START Exercise data

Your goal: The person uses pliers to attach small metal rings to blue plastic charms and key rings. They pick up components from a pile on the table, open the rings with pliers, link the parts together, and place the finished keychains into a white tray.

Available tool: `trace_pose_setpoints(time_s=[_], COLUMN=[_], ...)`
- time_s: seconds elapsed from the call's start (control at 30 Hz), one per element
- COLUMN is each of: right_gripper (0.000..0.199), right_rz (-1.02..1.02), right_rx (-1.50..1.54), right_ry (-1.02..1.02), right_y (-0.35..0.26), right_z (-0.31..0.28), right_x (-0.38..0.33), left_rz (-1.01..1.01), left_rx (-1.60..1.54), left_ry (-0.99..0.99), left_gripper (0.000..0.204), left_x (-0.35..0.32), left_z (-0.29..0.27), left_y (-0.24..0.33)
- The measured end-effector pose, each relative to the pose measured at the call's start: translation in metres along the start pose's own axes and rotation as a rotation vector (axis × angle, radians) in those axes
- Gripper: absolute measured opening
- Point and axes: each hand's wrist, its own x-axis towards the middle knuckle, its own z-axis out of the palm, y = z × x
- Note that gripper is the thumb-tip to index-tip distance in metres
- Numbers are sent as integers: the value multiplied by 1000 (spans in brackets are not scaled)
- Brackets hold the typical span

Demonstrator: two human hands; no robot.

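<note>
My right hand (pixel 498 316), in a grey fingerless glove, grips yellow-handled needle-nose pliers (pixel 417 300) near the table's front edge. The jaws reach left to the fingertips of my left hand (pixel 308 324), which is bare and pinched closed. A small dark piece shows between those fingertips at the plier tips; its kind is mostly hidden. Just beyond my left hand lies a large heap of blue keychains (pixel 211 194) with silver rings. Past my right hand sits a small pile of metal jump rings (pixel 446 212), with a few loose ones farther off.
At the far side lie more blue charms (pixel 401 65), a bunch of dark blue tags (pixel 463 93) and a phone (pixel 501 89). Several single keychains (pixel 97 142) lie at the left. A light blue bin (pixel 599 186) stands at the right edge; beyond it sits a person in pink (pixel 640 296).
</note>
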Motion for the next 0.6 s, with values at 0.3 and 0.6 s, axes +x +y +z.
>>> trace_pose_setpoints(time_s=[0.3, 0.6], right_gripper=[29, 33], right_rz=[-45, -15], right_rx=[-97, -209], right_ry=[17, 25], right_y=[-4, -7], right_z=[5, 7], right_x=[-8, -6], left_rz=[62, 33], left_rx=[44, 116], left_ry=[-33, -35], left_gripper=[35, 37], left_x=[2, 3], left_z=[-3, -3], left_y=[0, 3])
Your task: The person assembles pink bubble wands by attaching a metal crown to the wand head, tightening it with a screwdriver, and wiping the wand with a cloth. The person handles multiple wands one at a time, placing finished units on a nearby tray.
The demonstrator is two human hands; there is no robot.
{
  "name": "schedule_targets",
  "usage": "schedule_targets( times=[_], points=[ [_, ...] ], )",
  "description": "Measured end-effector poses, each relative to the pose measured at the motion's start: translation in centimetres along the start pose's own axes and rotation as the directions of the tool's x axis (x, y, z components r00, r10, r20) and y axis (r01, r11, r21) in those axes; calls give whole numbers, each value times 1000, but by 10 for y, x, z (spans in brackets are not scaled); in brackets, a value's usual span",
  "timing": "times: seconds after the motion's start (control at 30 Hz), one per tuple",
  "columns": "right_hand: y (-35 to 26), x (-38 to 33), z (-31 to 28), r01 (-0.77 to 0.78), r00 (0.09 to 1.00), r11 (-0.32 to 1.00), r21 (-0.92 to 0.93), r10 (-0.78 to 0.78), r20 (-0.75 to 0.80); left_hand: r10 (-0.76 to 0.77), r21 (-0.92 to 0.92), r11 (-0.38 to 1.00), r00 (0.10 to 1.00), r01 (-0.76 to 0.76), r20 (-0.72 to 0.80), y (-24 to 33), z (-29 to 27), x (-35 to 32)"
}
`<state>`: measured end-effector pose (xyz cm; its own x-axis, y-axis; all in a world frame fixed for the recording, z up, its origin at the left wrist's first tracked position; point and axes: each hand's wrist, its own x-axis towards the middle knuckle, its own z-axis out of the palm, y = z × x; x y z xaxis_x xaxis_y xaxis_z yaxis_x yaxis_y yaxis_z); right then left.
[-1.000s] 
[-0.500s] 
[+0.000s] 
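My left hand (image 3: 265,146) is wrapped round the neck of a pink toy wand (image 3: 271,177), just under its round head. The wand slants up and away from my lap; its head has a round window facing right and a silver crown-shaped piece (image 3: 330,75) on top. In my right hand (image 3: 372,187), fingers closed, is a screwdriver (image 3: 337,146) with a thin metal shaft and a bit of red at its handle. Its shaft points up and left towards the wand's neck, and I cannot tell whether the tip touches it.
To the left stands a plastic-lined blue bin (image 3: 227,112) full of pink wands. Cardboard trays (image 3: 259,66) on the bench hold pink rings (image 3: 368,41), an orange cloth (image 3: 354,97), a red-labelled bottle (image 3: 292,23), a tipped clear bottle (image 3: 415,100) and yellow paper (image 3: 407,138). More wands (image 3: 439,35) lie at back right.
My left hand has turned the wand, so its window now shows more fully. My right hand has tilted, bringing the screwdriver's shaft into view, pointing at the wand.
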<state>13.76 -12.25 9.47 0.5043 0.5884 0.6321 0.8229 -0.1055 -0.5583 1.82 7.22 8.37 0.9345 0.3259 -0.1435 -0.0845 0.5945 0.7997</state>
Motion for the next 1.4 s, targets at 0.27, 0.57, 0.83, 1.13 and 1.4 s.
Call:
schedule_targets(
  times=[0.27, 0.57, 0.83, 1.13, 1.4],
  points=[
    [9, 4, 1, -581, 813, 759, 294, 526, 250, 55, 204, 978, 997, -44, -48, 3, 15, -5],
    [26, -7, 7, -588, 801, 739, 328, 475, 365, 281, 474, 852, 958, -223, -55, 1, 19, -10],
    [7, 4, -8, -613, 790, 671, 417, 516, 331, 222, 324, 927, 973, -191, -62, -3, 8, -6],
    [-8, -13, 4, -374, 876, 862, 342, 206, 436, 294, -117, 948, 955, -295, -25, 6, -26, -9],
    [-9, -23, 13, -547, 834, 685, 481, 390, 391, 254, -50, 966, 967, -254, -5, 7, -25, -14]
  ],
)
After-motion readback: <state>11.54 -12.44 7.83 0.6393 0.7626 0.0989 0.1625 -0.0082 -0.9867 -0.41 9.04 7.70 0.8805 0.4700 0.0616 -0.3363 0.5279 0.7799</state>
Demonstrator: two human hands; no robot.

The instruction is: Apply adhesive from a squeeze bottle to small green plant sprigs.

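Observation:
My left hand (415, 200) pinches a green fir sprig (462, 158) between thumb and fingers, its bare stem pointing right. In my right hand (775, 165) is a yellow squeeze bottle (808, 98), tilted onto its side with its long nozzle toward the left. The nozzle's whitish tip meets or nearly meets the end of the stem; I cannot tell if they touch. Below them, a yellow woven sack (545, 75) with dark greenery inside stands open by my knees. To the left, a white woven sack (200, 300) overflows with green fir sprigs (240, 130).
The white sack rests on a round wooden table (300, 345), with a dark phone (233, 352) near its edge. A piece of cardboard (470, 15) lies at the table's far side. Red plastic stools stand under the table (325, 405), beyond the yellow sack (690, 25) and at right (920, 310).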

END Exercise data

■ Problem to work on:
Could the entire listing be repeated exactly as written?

■ Answer box:
Your goal: The person uses pliers to attach small metal rings to blue plastic charms and key rings. They pick up components from a pile on the table, open the rings with pliers, link the parts together, and place the finished keychains into a white tray.

Available tool: `trace_pose_setpoints(time_s=[_], COLUMN=[_], ...)`
- time_s: seconds elapsed from the call's start (control at 30 Hz), one per element
- COLUMN is each of: right_gripper (0.000..0.199), right_rz (-1.02..1.02), right_rx (-1.50..1.54), right_ry (-1.02..1.02), right_y (-0.35..0.26), right_z (-0.31..0.28), right_x (-0.38..0.33), left_rz (-1.01..1.01), left_rx (-1.60..1.54), left_ry (-0.99..0.99), left_gripper (0.000..0.204), left_x (-0.35..0.32), left_z (-0.29..0.27), left_y (-0.24..0.33)
- The measured end-effector pose, each relative to the pose measured at the call's start: translation in metres along the start pose's own axes and rotation as a rotation vector (axis × angle, radians) in those axes
- Gripper: absolute measured opening
- Point and axes: each hand's wrist, its own x-axis towards the middle knuckle, its own z-axis out of the palm, y = z × x
- Note that gripper is the thumb-tip to index-tip distance in metres
- Numbers are sent as integers: the value multiplied by 1000 (spans in brackets are not scaled)
- Brackets hold the typical span

Demonstrator: two human hands; no robot.

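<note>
My right hand (pixel 498 316), in a grey fingerless glove, grips yellow-handled needle-nose pliers (pixel 417 300) near the table's front edge. The jaws reach left to the fingertips of my left hand (pixel 308 324), which is bare and pinched closed. A small dark piece shows between those fingertips at the plier tips; its kind is mostly hidden. Just beyond my left hand lies a large heap of blue keychains (pixel 211 194) with silver rings. Past my right hand sits a small pile of metal jump rings (pixel 446 212), with a few loose ones farther off.
At the far side lie more blue charms (pixel 401 65), a bunch of dark blue tags (pixel 463 93) and a phone (pixel 501 89). Several single keychains (pixel 97 142) lie at the left. A light blue bin (pixel 599 186) stands at the right edge; beyond it sits a person in pink (pixel 640 296).
</note>
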Motion for the next 0.6 s, with values at 0.3 and 0.6 s, axes +x +y +z.
>>> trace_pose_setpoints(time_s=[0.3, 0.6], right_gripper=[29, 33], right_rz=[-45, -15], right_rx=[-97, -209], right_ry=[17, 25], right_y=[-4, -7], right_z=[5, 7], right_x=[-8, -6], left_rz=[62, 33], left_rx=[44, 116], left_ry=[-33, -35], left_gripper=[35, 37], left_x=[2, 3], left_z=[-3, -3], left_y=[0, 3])
Your task: The person assembles pink bubble wands by attaching a metal crown to the wand head, tightening it with a screwdriver, and wiping the wand with a cloth. The person handles multiple wands one at a time, placing finished units on a nearby tray.
The demonstrator is two human hands; there is no robot.
{
  "name": "schedule_targets",
  "usage": "schedule_targets( times=[_], points=[ [_, ...] ], )",
  "description": "Measured end-effector poses, each relative to the pose measured at the motion's start: translation in centimetres along the start pose's own axes and rotation as the directions of the tool's x axis (x, y, z components r00, r10, r20) and y axis (r01, r11, r21) in those axes; calls give whole numbers, each value times 1000, but by 10 for y, x, z (spans in brackets are not scaled); in brackets, a value's usual span",
  "timing": "times: seconds after the motion's start (control at 30 Hz), one per tuple",
  "columns": "right_hand: y (-35 to 26), x (-38 to 33), z (-31 to 28), r01 (-0.77 to 0.78), r00 (0.09 to 1.00), r11 (-0.32 to 1.00), r21 (-0.92 to 0.93), r10 (-0.78 to 0.78), r20 (-0.75 to 0.80); left_hand: r10 (-0.76 to 0.77), r21 (-0.92 to 0.92), r11 (-0.38 to 1.00), r00 (0.10 to 1.00), r01 (-0.76 to 0.76), r20 (-0.72 to 0.80), y (-24 to 33), z (-29 to 27), x (-35 to 32)"
}
`<state>`: measured end-effector pose (xyz cm; its own x-axis, y-axis; all in a world frame fixed for the recording, z up, its origin at the left wrist's first tracked position; point and axes: each hand's wrist, its own x-axis towards the middle knuckle, its own z-axis out of the palm, y = z × x; x y z xaxis_x xaxis_y xaxis_z yaxis_x yaxis_y yaxis_z); right then left.
[-1.000s] 
[-0.500s] 
[+0.000s] 
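My left hand (image 3: 265,146) is wrapped round the neck of a pink toy wand (image 3: 271,177), just under its round head. The wand slants up and away from my lap; its head has a round window facing right and a silver crown-shaped piece (image 3: 330,75) on top. In my right hand (image 3: 372,187), fingers closed, is a screwdriver (image 3: 337,146) with a thin metal shaft and a bit of red at its handle. Its shaft points up and left towards the wand's neck, and I cannot tell whether the tip touches it.
To the left stands a plastic-lined blue bin (image 3: 227,112) full of pink wands. Cardboard trays (image 3: 259,66) on the bench hold pink rings (image 3: 368,41), an orange cloth (image 3: 354,97), a red-labelled bottle (image 3: 292,23), a tipped clear bottle (image 3: 415,100) and yellow paper (image 3: 407,138). More wands (image 3: 439,35) lie at back right.
My left hand has turned the wand, so its window now shows more fully. My right hand has tilted, bringing the screwdriver's shaft into view, pointing at the wand.
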<state>13.76 -12.25 9.47 0.5043 0.5884 0.6321 0.8229 -0.1055 -0.5583 1.82 7.22 8.37 0.9345 0.3259 -0.1435 -0.0845 0.5945 0.7997</state>
Motion for the next 1.4 s, targets at 0.27, 0.57, 0.83, 1.13 and 1.4 s.
Call:
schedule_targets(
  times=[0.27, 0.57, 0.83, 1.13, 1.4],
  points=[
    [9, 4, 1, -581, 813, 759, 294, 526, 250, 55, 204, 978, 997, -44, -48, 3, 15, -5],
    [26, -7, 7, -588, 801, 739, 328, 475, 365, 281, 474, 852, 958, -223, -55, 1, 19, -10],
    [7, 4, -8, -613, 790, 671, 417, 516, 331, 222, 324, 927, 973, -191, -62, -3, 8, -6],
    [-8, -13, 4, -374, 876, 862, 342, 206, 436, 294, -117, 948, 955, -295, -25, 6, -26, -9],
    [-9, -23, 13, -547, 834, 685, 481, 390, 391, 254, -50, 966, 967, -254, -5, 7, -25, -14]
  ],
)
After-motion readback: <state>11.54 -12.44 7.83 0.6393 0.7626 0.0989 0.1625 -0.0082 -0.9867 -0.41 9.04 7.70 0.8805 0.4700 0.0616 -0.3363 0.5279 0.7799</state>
Demonstrator: two human hands; no robot.

The instruction is: Apply adhesive from a squeeze bottle to small green plant sprigs.

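Observation:
My left hand (415, 200) pinches a green fir sprig (462, 158) between thumb and fingers, its bare stem pointing right. In my right hand (775, 165) is a yellow squeeze bottle (808, 98), tilted onto its side with its long nozzle toward the left. The nozzle's whitish tip meets or nearly meets the end of the stem; I cannot tell if they touch. Below them, a yellow woven sack (545, 75) with dark greenery inside stands open by my knees. To the left, a white woven sack (200, 300) overflows with green fir sprigs (240, 130).
The white sack rests on a round wooden table (300, 345), with a dark phone (233, 352) near its edge. A piece of cardboard (470, 15) lies at the table's far side. Red plastic stools stand under the table (325, 405), beyond the yellow sack (690, 25) and at right (920, 310).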

For this exercise, nothing more remains to be done.